People living with chronic health conditions and disabilities: The same recommendations as healthy adults and children. Their physicians and physical therapists will recommend the required modifications.

Pregnant and postpartum mothers: Moderate intensity aerobic activity of 150 minutes plus muscle-strengthening exercises.

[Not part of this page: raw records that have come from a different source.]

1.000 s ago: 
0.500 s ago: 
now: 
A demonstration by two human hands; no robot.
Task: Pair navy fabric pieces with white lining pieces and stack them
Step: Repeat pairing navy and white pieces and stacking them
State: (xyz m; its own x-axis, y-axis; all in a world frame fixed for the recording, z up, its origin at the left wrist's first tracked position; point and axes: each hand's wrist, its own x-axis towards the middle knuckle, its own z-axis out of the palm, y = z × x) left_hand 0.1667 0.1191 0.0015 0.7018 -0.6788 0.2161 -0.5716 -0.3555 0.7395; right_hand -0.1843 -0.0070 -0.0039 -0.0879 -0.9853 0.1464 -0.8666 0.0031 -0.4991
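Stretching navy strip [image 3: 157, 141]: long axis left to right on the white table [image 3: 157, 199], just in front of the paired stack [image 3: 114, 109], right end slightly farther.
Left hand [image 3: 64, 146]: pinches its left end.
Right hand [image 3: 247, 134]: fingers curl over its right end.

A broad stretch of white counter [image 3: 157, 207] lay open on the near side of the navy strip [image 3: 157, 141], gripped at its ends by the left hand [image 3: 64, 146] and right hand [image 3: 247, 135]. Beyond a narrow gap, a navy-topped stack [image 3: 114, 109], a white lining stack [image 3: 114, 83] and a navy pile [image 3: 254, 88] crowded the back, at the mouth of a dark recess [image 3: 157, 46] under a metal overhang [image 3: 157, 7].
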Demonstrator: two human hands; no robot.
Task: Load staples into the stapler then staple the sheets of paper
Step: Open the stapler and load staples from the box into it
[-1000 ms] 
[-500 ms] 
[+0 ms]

Types of Moderate and Vigorous Activity

The following are examples of moderate-intensity activities:

  • Brisk walking (2.5 mph pace)
  • Riding a bike (<10-12 mph pace on flat ground)
  • Bad Minton
  • Home repairs
  • Swimming for fun
  • Heavy cleaning (mopping, vacuuming, and window cleaning)
  • Yard work and gardening such as mowing the lawn (power mower)
  • Vinyasa or power yoga
  • Aerobic exercise classes
  • Tennis doubles

Types of vigorous-intensity activities include:

  • Active sports (soccer, basketball, tennis, or hockey)
  • Hiking (especially uphill, carrying a heavy backpack)
  • Lap swimming
  • Cycling (faster than ten mph and on hills)
  • Safely carrying heavy loads
  • Jogging or running (6mph)
  • Jumping rope
  • Heavy yard work (digging or shoveling)
  • High-intensity exercise classes

It is recommended that you do the exercises that work best for you. This is because you will highly likely keep active if you enjoy and look forward to the exercises or activities you pursue. Keep a positive attitude if you are starting out, and if you are having trouble sticking to your exercise schedule or attaining your weight loss goals, talk to your healthcare provider. They can help you make necessary changes for a healthy, active lifestyle for an improved quality of life.